Create expressions by composing words together with |. Words operate in left-to-right order, with operators following their operands in postfix style. When you assign an expression to a Python variable the variable name can be used as word in other expressions.

>>> square = dup | mul         # adds duplicate of top column to the stack, then multiplies top two columns 

The word c that adds a constant-value column to the stack. Like many pynto words, c takes a parameter in parentheses to specify the constant value c(10.0). pynto can handle any NumPy data type, but all rows in a column have to have the same type.

>>> expr = c(10.0) | square    # apply square expression to a columns of 10s

To evaluate your expression specify the range of rows you want using standard Python [start:stop:step] indexing and slicing. Indices can be ints or datetimes. For a datetime index the step is the periodicity.

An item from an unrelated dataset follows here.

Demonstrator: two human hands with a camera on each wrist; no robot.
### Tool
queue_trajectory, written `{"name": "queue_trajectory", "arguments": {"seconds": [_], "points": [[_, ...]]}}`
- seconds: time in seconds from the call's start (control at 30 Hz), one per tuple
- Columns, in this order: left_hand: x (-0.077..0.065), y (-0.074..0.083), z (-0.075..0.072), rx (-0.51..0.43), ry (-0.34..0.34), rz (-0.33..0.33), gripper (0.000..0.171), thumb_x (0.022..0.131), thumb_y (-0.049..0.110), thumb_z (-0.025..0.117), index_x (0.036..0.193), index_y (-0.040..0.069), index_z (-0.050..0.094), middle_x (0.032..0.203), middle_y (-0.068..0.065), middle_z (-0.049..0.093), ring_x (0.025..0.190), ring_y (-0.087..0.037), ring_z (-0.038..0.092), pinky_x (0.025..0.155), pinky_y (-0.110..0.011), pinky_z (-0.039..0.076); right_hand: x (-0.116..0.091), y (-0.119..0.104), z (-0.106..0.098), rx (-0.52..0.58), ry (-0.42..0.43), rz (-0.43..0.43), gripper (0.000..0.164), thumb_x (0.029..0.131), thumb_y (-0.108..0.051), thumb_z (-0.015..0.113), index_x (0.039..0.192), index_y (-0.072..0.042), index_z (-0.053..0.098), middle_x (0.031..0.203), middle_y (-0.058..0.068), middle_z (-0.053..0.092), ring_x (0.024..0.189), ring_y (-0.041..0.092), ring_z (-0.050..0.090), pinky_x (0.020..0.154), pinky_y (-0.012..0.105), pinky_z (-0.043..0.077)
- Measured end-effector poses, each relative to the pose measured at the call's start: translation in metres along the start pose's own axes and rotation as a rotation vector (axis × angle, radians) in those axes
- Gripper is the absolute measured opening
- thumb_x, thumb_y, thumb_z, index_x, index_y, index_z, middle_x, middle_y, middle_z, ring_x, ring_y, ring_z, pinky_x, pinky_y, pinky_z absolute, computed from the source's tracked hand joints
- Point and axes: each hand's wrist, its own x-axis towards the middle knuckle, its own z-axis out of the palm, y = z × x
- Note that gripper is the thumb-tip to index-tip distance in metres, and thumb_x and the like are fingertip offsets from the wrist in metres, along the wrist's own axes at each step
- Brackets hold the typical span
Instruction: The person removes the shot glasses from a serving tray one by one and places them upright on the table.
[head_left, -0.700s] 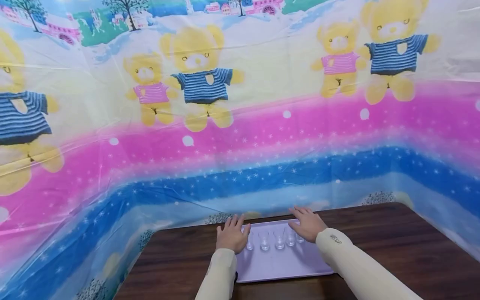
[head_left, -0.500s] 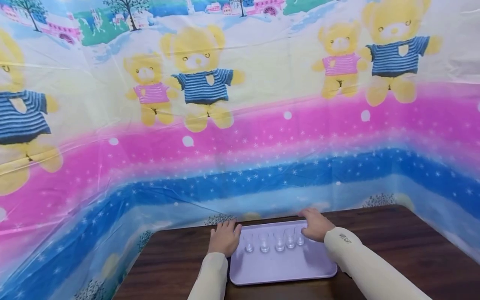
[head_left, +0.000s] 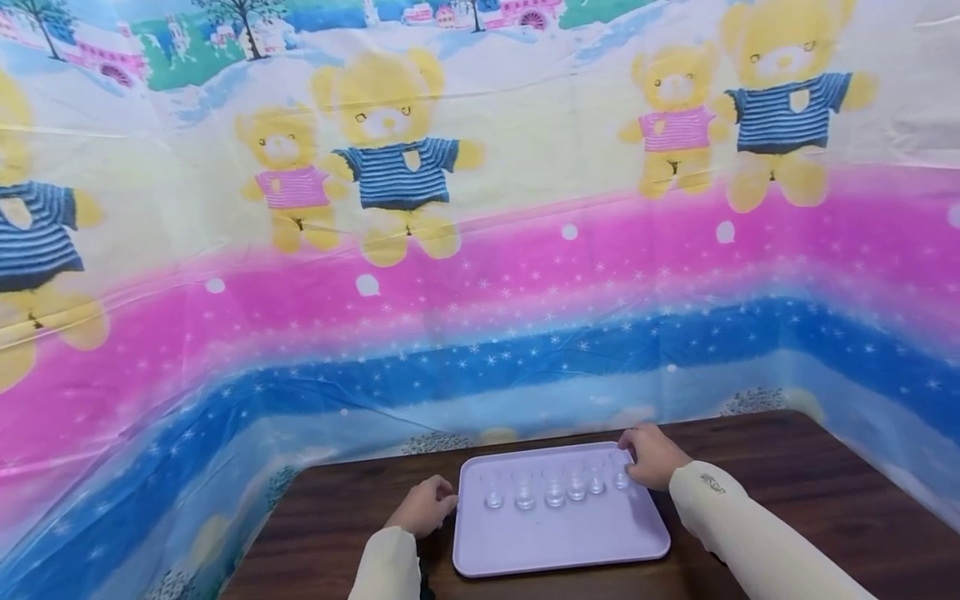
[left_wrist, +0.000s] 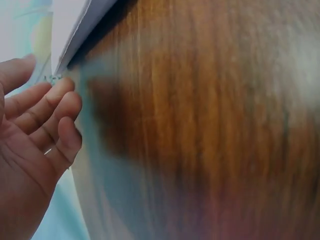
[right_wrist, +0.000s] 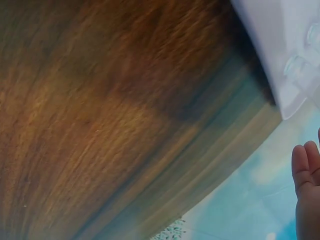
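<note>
Two hands beside a tray of six small clear glasses at the tabletop's far edge.
The pale purple tray lies on the dark wooden tabletop, its far side close to the tabletop's far edge. The glasses stand upright in a row across the tray's far half, from near its left edge to near its far right corner. The left hand is just beside the tray's left edge, fingers loosely bent and holding nothing. The right hand is at the tray's far right corner, its fingertips by the rightmost glass; whether they pinch it cannot be told. Beyond the tabletop hangs a cloth printed with yellow bears.
</note>
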Motion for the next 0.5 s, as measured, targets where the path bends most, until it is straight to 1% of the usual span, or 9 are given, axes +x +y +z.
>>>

>>> expr[:2]                   # evaluate first two rows                                                     
   constant
0     100.0
1     100.0

Each column has a string header that can be modified. hset sets the header to a new value. Headers can be usefully for filtering or arranging columns.

>>> expr |= hset('ten squared')
>>> expr[:2]  
   ten squared
0        100.0
1        100.0

Combinators are higher-order functions that allow pynto to do more complicated things like branching and looping. Combinators operate on quotations, expressions that are pushed to the stack instead of operating on the stack. To create a quotation use ~ before a word ~square or before an expression in parentheses ~(dup | mul) for an anonymous quotation.

>>> expr = c(9.) | c(10.) | ~square | each
>>> expr[0]
   constant  constant
0      81.0     100.0

pynto vocabulary

Words for adding columns

Name Parameters Stack effect
before -- after
Description
c value -- c Adds a constant-value column.
csv csv_file, index_col=0, header='infer' -- c (c) Adds columns from csv_file.
pandas frame_or_series -- c (c) Adds columns from a pandas data structure.
c_range value -- c (c) Add constant int columns from 0 to value.

Combinators

Name Parameters Stack effect
before -- after
Description
call depth=None, copy=False a q -- c Apply quotation to stack, up to depth if specified. Optionally leaves stack in place with copy.
each start=0, stop=None, every=1, copy=False a b q -- c d Apply quotation stack elements from start to end in groups of every. Optionally leaves stack in place with copy.
cleave num_quotations, depth=None, copy=False a q q -- c d Apply num_quotations quotations to copies of stack elements up to depth. Optionally leaves stack in place with copy.

Words to manipulate columns

Name Parameters Stack effect
before -- after
Description
dup a -- a a Duplicate top column.
roll a b c -- c a b Permute columns.
swap a b -- b a Swap top two columns.
drop a b c -- a b Drop top column.
clear a b c -- Clear columns.
interleave count=None, split_into=2 a b c d -- a c b d Divide columns into split into groups and interleave group elements.
pull start,end=None,clear=False a b c -- b c a Bring columns start (to end) to the top.
hpull *headers, clear=False a b c -- b c a Bring columns with headers matching regex headers to the top. Optionally clear remainder of stack
hfilter *headers, clear=False a b c -- a Shortcut for hpull with clear=True

Words to manipulate headers

Name Parameters Stack effect
before -- after
Description
hset *headers a b -- a b Set top columns' headers to headers.
hformat format_string a -- a Apply format_string to existing headers.
happly header_function a -- a Apply header_function to existing header.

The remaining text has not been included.